Show the lines of the material that contain the word "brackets".

# # # # # # #

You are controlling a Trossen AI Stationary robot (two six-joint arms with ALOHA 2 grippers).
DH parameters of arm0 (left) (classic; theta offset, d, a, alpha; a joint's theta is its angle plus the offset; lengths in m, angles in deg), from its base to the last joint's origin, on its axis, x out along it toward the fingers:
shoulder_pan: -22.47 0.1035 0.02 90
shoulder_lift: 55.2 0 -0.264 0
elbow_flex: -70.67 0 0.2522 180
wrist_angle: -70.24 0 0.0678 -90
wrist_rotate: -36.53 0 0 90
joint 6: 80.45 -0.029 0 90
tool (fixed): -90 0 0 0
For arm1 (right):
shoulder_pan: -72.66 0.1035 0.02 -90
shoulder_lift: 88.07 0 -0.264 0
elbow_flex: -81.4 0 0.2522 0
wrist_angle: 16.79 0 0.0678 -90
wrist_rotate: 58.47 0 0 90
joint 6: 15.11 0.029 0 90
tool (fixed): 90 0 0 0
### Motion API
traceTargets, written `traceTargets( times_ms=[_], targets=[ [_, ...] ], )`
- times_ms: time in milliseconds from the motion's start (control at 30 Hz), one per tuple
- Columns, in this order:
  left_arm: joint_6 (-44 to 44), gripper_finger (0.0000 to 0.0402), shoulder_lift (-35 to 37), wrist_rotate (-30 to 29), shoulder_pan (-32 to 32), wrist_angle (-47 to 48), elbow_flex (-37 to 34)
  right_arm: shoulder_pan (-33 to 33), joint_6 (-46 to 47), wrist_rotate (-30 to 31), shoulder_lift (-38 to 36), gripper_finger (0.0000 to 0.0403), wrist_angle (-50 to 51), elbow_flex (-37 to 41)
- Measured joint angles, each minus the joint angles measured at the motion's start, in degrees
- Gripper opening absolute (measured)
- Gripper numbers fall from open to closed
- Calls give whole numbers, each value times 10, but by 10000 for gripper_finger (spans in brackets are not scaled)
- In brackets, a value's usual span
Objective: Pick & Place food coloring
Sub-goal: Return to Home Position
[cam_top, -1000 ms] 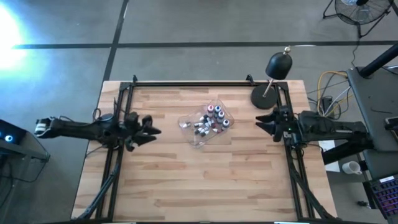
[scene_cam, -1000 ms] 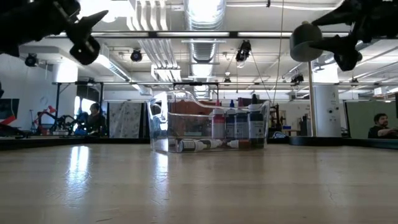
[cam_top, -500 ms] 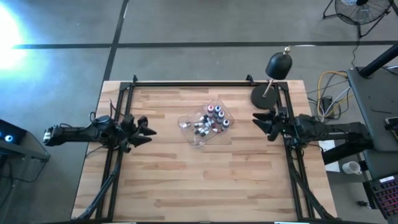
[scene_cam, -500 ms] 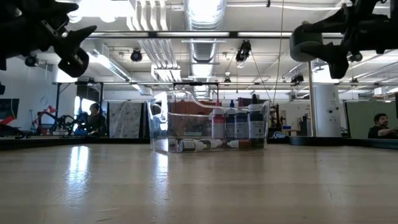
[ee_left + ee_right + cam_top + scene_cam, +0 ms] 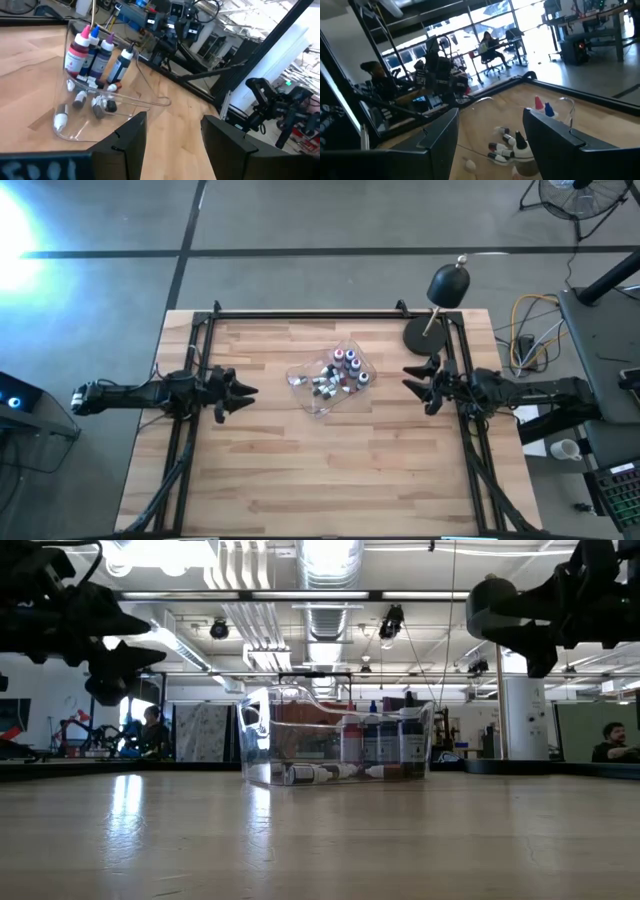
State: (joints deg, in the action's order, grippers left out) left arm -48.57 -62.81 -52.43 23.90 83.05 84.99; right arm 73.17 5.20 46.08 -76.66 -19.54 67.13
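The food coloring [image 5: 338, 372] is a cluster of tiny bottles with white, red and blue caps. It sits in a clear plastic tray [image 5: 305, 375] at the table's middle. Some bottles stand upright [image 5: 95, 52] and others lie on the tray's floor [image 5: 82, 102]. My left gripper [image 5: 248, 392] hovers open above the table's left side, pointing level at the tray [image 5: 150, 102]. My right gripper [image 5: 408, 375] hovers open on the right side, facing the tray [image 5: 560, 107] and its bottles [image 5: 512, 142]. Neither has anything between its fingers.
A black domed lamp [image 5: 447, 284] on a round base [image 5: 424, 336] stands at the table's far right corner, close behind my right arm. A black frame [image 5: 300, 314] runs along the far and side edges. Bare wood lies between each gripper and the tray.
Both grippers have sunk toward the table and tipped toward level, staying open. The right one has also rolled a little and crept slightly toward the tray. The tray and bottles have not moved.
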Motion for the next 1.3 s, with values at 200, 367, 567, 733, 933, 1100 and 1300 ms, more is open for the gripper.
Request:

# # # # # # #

• [Answer]:
- Calls give whole numbers, each value times 10, but by 10000 for gripper_finger (spans in brackets are not scaled)
- In brackets, a value's usual span

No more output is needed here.